Cannot use all Plug.SSL.configure/2 options
jjcarstens opened this issue · comments
The docs seem to state that you can pass any option from Plug.SSL.configure/1 (see this)
But in practice, that doesn't seem to work for me. I don't know enough about plug to know which rabbit hole to go down for this. Any help is appreciated.
iex)> opts = [
certfile: "/path/to/my.crt",
keyfile: "/path/to/my.key",
host: "coolhost.dev",
rewrite_on: [:x_forwarded_proto],
port: 443
]
iex)> Plug.Cowboy.https MyApp.Router, [], opts
{:error,
{{:shutdown, {:failed_to_start_child, :ranch_acceptors_sup, :badarg}},
{:child, :undefined, {:ranch_listener_sup, MyApp.Router.HTTPS},
{:ranch_listener_sup, :start_link,
[
MyApp.Router.HTTPS,
:ranch_ssl,
%{
connection_type: :supervisor,
max_connections: 16384,
num_acceptors: 100,
socket_opts: [
next_protocols_advertised: ["h2", "http/1.1"],
alpn_preferred_protocols: ["h2", "http/1.1"],
reuse_sessions: true,
secure_renegotiate: true,
certfile: '/path/to/my.crt',
keyfile: '/path/to/my.key',
port: 443,
host: "coolhost.dev",
rewrite_on: [:x_forwarded_proto]
]
},
:cowboy_tls,
%{
connection_type: :supervisor,
env: %{
dispatch: [
{:_, [],
[{:_, [], Plug.Cowboy.Handler, {MyApp.Router, []}}]}
]
},
stream_handlers: [Plug.Cowboy.Stream]
}
]}, :permanent, :infinity, :supervisor, [:ranch_listener_sup]}}}Also fails when trying to use child_spec/1
iex)> spec = Plug.Cowboy.child_spec(plug: MyApp.Router, scheme: :https, options: opts)

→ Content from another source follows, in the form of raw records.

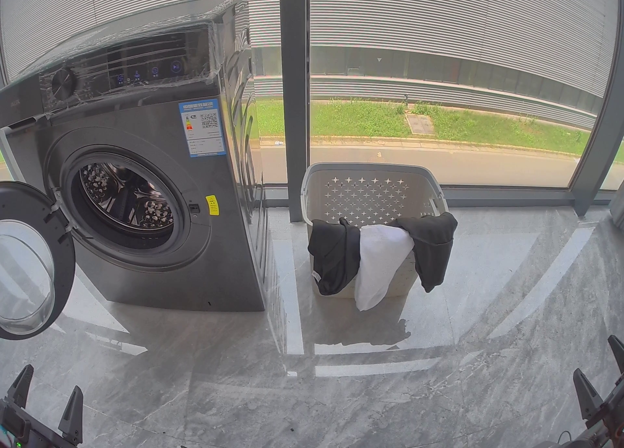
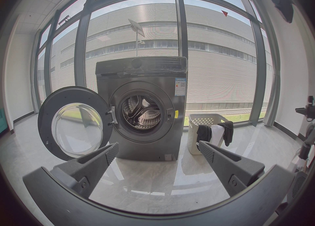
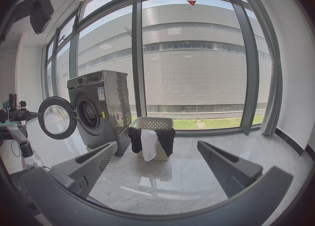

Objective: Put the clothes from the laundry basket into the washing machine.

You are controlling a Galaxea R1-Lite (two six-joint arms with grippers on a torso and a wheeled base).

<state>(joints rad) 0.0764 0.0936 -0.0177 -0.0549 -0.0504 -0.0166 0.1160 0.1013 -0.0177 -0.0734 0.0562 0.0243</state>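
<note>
Facing washing machine [image 1: 143, 163], door [image 1: 26, 267] swung open. Laundry basket [image 1: 370, 192] on the floor just beside it; clothes [image 1: 380, 261], two black and one white, drape over its front rim. Soft, light, floppy: I'd pinch a bunched fold at the rim. My left gripper [image 1: 51, 383] and right gripper [image 1: 597, 358] low, spread wide, holding nothing
</note>
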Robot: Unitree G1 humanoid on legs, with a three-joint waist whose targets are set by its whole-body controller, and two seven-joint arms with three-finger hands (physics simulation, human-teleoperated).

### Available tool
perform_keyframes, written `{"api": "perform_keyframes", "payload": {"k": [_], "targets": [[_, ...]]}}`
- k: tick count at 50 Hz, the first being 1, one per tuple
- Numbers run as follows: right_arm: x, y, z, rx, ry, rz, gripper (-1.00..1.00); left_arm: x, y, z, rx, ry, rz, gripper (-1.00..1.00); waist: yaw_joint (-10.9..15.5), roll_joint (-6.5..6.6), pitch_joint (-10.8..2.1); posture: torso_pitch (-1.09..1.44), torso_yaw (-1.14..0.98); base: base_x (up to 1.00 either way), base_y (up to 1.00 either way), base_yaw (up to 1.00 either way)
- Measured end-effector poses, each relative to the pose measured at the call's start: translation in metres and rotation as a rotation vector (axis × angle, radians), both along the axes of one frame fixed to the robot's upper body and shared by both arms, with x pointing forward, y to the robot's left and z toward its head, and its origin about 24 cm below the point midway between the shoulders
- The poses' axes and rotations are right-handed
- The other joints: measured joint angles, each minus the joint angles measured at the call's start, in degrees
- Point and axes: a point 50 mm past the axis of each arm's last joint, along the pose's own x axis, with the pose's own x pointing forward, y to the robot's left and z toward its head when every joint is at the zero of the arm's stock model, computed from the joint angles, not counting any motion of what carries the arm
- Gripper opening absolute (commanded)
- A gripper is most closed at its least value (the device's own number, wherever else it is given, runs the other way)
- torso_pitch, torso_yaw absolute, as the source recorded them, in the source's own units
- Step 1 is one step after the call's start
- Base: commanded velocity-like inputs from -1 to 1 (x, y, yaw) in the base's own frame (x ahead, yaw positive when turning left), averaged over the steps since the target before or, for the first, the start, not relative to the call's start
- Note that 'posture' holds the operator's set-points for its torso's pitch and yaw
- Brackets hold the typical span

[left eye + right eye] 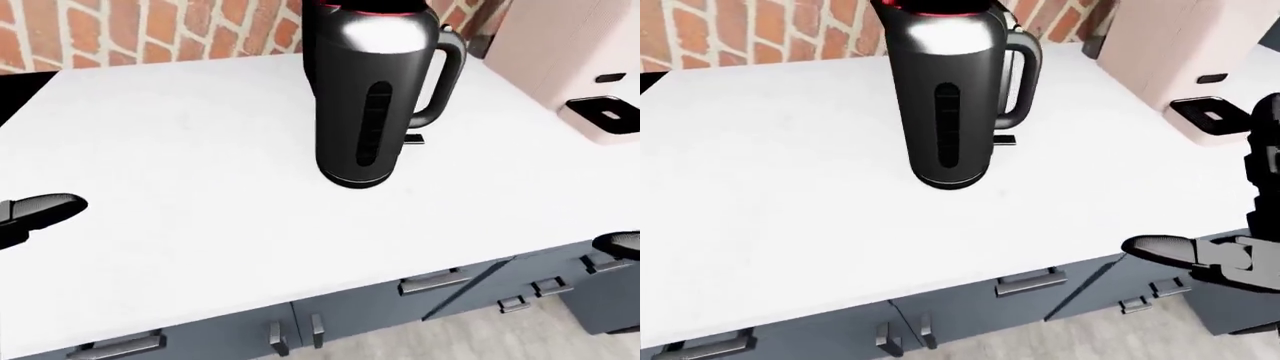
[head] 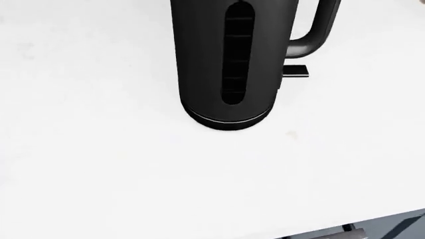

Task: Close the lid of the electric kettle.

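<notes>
A black and steel electric kettle (image 1: 372,94) stands upright on the white counter (image 1: 200,165), its handle to the right and a dark water window facing me. Its top is cut off by the top edge in every view, so the lid does not show. The head view shows only the kettle's lower body (image 2: 225,59). My left hand (image 1: 35,214) is at the left edge of the left-eye view, low over the counter and far from the kettle. My right hand (image 1: 1210,259) is at the lower right of the right-eye view, past the counter's edge.
A pink appliance (image 1: 580,60) stands on the counter to the right of the kettle. A red brick wall (image 1: 150,30) runs along the top. Grey drawers with handles (image 1: 435,281) lie below the counter edge.
</notes>
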Motion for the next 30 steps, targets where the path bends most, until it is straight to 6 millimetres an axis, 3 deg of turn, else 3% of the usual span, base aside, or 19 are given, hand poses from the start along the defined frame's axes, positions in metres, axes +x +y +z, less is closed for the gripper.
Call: {"api": "perform_keyframes", "payload": {"k": [7,30], "targets": [[-0.0012,0.0002,0.0025,-0.009,-0.015,-0.002,1.00,0.0003,-0.0008,0.0003,0.003,0.002,-0.001,1.00,0.40,-0.88,-0.34,0.00,0.00,0.00,0.00,0.00],[-0.0012,-0.0006,0.0021,-0.012,-0.006,-0.008,1.00,0.0000,-0.0045,0.0024,0.022,-0.007,-0.005,1.00,0.68,-0.41,0.20,0.00,0.00,0.00,0.00,0.00]]}}
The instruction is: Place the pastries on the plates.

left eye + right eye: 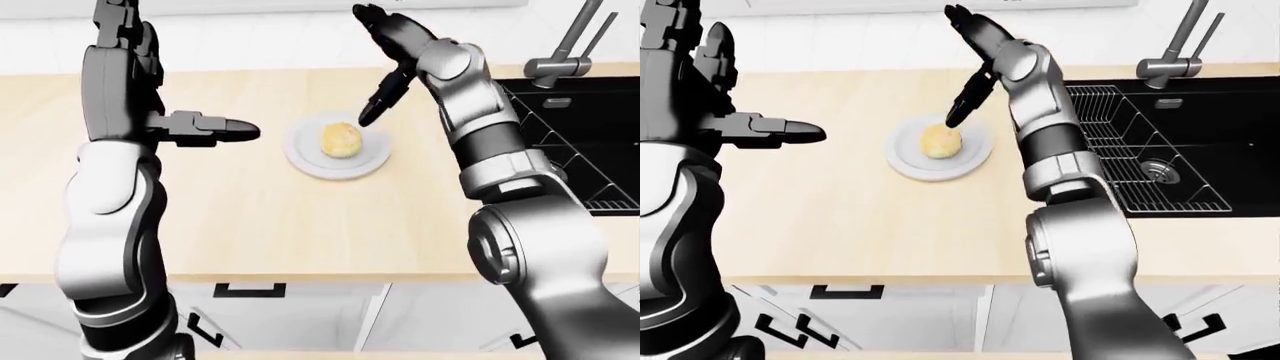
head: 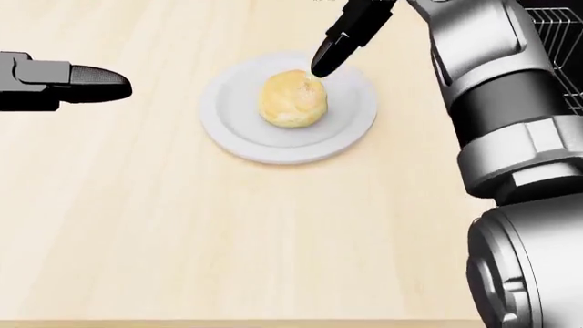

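A round yellow pastry lies in the middle of a white plate on the light wooden counter. My right hand is open above the plate's upper right rim, one dark finger pointing down just over the pastry, holding nothing. My left hand is open and raised at the left, its thumb pointing toward the plate, well apart from it. Only this one plate and pastry show.
A black sink with a wire rack and a grey faucet sits at the right of the counter. White cabinet fronts run below the counter's near edge. A white wall backs the counter.
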Robot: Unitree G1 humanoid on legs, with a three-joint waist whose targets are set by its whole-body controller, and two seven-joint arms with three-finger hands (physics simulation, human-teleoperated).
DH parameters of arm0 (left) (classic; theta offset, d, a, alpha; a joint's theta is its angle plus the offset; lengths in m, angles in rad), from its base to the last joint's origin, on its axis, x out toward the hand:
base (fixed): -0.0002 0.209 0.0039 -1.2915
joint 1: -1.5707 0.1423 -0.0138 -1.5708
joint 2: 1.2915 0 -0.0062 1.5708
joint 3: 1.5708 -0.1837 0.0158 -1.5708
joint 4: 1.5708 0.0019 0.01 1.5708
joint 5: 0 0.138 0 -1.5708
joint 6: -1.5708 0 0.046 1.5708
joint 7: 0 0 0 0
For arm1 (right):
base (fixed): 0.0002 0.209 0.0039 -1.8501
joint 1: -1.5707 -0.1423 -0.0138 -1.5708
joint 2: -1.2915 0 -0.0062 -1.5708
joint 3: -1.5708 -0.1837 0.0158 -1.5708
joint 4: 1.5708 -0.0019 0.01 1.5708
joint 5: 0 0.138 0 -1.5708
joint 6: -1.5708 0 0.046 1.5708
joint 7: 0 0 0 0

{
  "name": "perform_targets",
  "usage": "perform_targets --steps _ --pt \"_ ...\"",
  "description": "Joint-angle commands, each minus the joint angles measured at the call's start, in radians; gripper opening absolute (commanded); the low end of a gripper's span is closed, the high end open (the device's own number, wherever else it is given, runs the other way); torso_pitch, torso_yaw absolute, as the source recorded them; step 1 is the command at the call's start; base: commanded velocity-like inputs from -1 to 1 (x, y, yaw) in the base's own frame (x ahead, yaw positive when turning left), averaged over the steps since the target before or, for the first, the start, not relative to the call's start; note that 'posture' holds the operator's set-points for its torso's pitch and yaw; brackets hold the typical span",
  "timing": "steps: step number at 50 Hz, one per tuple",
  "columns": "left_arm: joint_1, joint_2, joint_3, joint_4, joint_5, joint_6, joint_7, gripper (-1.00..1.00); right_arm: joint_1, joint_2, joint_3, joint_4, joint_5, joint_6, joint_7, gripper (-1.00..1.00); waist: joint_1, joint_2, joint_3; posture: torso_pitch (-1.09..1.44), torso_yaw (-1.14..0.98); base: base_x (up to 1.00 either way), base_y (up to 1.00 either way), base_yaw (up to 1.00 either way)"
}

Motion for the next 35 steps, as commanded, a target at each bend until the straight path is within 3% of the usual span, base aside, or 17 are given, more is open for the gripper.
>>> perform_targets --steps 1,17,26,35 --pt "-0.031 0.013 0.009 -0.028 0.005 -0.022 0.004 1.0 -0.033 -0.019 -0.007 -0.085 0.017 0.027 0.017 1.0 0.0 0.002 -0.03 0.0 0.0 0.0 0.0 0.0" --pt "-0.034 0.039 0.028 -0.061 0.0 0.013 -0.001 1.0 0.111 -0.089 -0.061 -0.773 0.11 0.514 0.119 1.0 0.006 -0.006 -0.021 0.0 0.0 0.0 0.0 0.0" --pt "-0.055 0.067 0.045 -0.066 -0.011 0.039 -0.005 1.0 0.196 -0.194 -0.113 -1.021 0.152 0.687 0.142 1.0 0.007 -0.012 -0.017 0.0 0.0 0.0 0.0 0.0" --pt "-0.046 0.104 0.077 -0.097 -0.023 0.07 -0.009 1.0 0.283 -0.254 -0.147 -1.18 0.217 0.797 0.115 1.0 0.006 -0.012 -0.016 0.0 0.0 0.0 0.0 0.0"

iex)> DynamicSupervisor.start_child(MyApp.Supervisor, spec)
{:error, {:shutdown, {:failed_to_start_child, :ranch_acceptors_sup, :badarg}}}The only options I can get to work are :certfile and :keyfile. This may be user-error and I might just need help understanding how to specify the SSL opts correctly?

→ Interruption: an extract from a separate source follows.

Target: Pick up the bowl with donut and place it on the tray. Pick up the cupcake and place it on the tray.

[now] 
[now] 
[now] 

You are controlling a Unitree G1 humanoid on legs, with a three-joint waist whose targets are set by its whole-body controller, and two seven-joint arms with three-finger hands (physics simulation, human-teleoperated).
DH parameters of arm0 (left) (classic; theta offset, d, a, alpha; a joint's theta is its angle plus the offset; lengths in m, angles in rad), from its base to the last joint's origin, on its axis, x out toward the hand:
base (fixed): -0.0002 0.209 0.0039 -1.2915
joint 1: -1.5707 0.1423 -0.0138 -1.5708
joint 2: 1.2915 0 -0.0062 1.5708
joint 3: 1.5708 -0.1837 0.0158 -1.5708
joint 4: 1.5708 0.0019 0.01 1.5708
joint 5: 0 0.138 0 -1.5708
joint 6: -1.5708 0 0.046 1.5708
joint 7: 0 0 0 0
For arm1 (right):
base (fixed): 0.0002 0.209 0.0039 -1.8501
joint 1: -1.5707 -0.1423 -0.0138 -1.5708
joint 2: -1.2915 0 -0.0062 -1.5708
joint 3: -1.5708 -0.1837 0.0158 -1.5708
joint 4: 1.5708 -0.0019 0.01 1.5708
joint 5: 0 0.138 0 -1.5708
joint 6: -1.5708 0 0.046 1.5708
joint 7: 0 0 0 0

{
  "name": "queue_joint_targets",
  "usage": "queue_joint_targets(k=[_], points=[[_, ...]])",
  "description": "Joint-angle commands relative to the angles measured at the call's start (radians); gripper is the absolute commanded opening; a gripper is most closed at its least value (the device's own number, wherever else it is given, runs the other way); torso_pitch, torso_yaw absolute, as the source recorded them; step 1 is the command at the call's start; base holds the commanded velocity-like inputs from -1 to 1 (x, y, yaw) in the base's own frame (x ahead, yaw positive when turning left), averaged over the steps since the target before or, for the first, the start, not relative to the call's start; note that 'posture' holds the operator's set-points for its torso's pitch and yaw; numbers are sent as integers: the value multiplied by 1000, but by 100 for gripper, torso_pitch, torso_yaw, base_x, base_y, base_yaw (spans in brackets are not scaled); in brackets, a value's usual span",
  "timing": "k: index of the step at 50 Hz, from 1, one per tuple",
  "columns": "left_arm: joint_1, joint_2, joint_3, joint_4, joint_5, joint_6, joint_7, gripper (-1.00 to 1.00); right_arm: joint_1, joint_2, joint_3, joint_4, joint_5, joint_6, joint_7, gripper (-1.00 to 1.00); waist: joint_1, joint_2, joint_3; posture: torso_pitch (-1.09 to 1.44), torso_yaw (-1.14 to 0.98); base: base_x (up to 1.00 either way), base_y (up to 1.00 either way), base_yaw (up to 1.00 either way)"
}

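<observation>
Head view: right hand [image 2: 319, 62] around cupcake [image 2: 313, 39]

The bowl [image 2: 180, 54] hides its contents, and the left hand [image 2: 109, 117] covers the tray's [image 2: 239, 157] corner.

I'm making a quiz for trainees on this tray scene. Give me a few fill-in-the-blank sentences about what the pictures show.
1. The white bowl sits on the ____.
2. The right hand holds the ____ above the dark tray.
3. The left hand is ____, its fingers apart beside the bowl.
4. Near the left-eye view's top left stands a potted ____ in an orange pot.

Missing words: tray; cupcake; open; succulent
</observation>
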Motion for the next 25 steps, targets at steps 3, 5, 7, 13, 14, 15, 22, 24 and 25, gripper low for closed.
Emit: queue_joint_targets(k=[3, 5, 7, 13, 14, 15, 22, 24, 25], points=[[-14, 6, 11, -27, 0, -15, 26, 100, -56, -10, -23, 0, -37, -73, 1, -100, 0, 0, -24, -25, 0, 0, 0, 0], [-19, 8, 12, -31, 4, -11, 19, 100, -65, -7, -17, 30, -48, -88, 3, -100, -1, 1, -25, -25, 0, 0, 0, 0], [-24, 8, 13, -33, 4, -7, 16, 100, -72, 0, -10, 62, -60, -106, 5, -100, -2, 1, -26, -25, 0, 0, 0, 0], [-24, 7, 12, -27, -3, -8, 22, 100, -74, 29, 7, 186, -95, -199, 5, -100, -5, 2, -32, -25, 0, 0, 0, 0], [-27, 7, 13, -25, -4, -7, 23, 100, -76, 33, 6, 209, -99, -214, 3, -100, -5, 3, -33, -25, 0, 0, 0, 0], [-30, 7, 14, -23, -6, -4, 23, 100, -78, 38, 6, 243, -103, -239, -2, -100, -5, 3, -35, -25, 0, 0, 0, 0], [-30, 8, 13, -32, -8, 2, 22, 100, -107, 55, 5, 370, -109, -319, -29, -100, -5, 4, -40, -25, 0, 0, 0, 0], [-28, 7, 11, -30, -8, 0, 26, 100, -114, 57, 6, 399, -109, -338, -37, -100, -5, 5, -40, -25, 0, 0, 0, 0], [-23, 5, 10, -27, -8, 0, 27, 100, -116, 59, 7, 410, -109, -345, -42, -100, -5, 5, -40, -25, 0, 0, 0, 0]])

Yeah, It is a documentation issue. It accepts the options of Plug.SSL.configure not the Plug.SSL options. And the options for Plug.SSL.configure are not listed anywhere. :D It should work if you remove the host and rewrite_on options.
I have improved the docs in Plug master, thanks!